■ Your assignment: Each line in the entries below that holds the word "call" belongs in the answer.

■ Records for this exercise:
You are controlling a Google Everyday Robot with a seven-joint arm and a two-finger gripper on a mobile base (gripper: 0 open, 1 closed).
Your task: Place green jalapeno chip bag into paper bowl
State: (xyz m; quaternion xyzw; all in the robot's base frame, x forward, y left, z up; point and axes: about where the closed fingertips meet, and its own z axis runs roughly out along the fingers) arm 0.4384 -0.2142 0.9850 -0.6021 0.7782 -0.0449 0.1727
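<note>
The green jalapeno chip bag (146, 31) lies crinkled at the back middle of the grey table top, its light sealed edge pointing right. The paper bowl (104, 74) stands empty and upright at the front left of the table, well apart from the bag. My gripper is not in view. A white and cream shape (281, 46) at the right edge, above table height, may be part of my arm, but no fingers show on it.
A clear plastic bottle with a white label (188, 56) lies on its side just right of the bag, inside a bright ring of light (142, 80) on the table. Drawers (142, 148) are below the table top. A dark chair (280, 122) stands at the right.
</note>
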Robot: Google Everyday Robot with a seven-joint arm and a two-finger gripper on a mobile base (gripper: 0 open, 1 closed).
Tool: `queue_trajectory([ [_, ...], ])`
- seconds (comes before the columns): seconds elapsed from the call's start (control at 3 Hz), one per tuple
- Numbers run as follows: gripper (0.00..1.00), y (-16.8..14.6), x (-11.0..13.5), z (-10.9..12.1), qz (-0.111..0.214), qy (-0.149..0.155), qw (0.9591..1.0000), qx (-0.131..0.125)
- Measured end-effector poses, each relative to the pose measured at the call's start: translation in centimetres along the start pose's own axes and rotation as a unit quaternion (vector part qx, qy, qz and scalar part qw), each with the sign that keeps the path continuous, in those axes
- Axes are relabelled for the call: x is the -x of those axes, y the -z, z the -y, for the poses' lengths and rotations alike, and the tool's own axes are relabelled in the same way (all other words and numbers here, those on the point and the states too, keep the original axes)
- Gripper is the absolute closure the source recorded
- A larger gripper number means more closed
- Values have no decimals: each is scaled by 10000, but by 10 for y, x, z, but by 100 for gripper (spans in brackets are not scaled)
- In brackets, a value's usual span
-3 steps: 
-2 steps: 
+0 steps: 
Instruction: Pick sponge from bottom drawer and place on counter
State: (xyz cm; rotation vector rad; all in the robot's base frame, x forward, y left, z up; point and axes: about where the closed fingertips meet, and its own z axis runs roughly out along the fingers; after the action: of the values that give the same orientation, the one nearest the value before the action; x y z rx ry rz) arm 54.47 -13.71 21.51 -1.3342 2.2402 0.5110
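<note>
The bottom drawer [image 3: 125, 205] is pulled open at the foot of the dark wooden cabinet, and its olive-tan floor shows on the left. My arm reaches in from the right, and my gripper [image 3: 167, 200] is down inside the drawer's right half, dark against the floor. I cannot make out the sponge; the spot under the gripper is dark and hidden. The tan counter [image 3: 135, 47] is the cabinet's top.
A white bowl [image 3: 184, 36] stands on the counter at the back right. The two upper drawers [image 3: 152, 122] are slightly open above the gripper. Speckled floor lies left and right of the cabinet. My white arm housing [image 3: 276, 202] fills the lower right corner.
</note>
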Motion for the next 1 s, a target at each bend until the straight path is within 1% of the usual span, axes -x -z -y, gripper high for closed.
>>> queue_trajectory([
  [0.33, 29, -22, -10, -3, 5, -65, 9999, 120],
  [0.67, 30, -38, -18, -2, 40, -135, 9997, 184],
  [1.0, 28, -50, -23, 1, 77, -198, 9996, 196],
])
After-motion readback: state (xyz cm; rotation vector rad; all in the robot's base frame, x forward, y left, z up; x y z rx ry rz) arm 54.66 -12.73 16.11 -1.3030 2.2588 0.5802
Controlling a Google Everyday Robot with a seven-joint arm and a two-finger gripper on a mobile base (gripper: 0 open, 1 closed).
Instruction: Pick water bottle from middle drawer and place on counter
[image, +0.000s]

■ Exercise output:
- seconds (comes before the columns): seconds elapsed from the call's start (control at 3 Hz), one per tuple
- Measured end-effector poses, each relative to the pose measured at the call's start: translation in centimetres along the start pose's own axes and rotation as a unit quaternion (vector part qx, qy, qz and scalar part qw), each with the sign that keeps the path continuous, in those axes
- Axes are relabelled for the call: x is the -x of those axes, y the -z, z the -y, for the poses' lengths and rotations alike, and the tool's own axes are relabelled in the same way (all other words and numbers here, those on the point and the states too, keep the original axes)

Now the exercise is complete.